Da due anni trascorre l’intera giornata scolastica in una stanzetta, da solo con l’insegnante di sostegno e l’educatore, perché in classe «disturberebbe troppo». È la triste storia di Christian, un bambino autistico di 11 anni, raccontata dal Redattore sociale che denuncia una condizione di esclusione e isolamento addirittura all’interno della comunità scolastica.

Parla la mamma del bambino autistico

Il bimbo ora rischia persino di saltare la visita con al scuola in Vaticano «perché – dice la mamma – temono possa disturbare». Christian frequenta un istituto a Valmontone, in provincia di Roma, e secondo il racconto della madre trascorre le ore di lezione in quella che tutti a scuola chiamano la «stanza del silenzio degli innocenti», separato dai compagni di classe e dall’insegnante. «Lo tengono lontano dai suoi compagni per tutto il giorno, riportandolo in classe solo a ricreazione – racconta la mamma – Finché andava a scuola a Ostia, prima all’asilo poi alle elementari, era ben integrato: passava tutto il tempo in classe, con l’insegnante e l’educatrice. Da quando ci siamo trasferiti a Valmontone, due anni fa, la scuola è diventata una tragedia». La madre del bimbo più volte è stata richiamata a scuola, prima dall’insegnante di sostegno e poi dalla preside. «Mi hanno detto che era pericoloso – ricorda – che non riuscivano a gestirlo». Dai richiami si è così passati alla soluzione proposta dalla psicologa della Asl: una stanzetta “dedicata” solo a Christian. Un posto talmente brutto tanto da essere ribattezzato come la “stanza del silenzio degli innocenti”.

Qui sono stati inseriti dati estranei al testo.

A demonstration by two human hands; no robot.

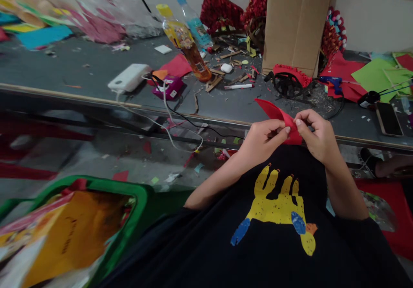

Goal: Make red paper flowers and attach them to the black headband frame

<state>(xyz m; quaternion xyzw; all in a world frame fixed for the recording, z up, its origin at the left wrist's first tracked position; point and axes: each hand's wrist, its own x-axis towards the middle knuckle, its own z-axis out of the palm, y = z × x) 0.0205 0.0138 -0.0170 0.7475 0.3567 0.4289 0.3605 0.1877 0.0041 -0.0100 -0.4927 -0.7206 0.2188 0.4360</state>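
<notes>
Both of my hands hold a piece of red felt-like sheet close to my body, at the table's front edge. My left hand pinches it between thumb and fingers from the left. From the right, my right hand pinches the same sheet, with its fingertips near the left thumb. The sheet is bent, and one pointed corner sticks up to the left. Just beyond my hands lie a black wheel-like piece with red trim and a blue glue gun.
On the dark table stand a yellow-capped bottle, a white power bank with cables, and a cardboard piece. A phone lies at the right. Wood scraps litter the middle. A green bin stands at lower left.
</notes>
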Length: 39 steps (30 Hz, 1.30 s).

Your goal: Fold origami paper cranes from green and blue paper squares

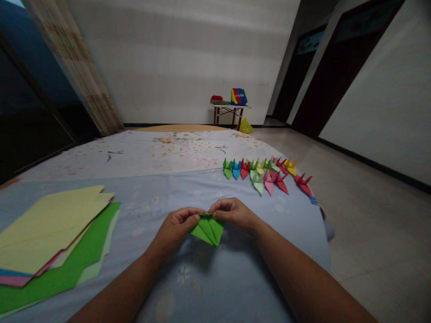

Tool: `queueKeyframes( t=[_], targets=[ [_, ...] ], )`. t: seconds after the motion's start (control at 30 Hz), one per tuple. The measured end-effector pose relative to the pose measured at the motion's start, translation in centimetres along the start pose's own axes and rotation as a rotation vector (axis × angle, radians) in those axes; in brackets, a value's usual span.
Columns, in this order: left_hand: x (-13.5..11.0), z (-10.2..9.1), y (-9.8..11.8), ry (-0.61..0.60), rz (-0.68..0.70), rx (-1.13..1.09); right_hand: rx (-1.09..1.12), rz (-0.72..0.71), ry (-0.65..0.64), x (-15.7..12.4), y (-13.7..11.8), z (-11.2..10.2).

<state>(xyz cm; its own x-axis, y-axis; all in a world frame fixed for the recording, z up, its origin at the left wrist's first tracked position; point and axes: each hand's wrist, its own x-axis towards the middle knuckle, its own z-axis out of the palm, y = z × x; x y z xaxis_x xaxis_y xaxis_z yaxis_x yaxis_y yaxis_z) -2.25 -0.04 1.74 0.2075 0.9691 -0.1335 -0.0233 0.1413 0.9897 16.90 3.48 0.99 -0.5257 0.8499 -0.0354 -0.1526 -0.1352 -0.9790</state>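
Observation:
A folded green paper piece (208, 229) is held just above the light blue cloth (235, 278), pointed end toward me. My left hand (178, 224) pinches its upper left edge with closed fingers. My right hand (232, 212) pinches the upper right edge, fingertips nearly meeting the left hand's. Both forearms reach in from the bottom of the view.
A stack of coloured paper sheets (50, 233), yellow on top of green, lies at the left. Several finished paper cranes (266, 175) in mixed colours sit in rows at the right, close to the cloth's edge. A small table (230, 110) with things on it stands by the far wall.

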Motion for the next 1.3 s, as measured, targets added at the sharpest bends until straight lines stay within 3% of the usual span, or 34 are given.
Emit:
queueKeyframes(
  t=[0.4, 0.7, 0.9, 1.07, 1.3],
  targets=[
    [-0.19, 0.24, 0.1, -0.011, 0.008, 0.01, -0.04, -0.018, 0.015, 0.27, 0.56, 0.16],
    [-0.22, 0.46, -0.02, -0.027, -0.04, -0.004, -0.257, -0.087, -0.009, -0.12, -0.04, -0.07],
    [-0.36, 0.52, 0.28, 0.006, -0.008, 0.064, -0.233, -0.091, 0.013, 0.19, -0.13, -0.4],
    [-0.17, 0.37, -0.18, -0.02, 0.039, 0.127, -0.223, 0.015, -0.005, 0.19, 0.17, -0.23],
    [-0.15, 0.22, 0.16, -0.065, 0.014, 0.166, -0.092, 0.029, 0.004, 0.1, 0.24, -0.16]
  ],
)
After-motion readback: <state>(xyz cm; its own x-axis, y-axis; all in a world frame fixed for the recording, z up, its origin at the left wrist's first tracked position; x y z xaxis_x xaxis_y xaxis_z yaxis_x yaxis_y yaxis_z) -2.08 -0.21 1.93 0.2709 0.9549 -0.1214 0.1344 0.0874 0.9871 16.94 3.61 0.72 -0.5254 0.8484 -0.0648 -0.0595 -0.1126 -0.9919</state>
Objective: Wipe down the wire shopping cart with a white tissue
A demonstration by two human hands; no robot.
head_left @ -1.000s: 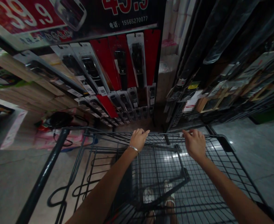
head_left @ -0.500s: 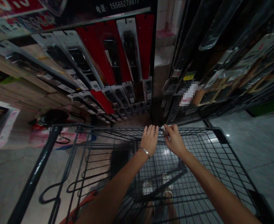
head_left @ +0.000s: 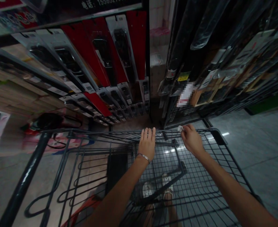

 Non lo portano neppure in Vaticano

«Dicono che disturberebbe e che è pericoloso, ma non è così –ribadisce la mamma – Il pomeriggio, una volta a settimana, va ad atletica, accompagnato dall’assistente domiciliare, e nessuno si è mai lamentato». Per il bimbo sono off-limits anche le gite scolastiche: perderà anche la prossima, in Vaticano, «perché sostengono farebbe troppa confusione», dice rammaricata la mamma. «E poi – conclude la donna – la psicologa vuole che Christian resti alle elementari altri due anni. In questo modo, passerebbe alle medie a 13 anni. A me non sembra giusto, non credo che gli farebbe bene restare così indietro». Sulla vicenda è intervenuta anche Michela Brambilla, presidente della commissione parlamentare per l’infanzia. «Accogliere e integrare gli alunni in difficoltà nel miglior modo possibile – ricorda – non è un ‘favore’, ma un preciso dovere della scuola».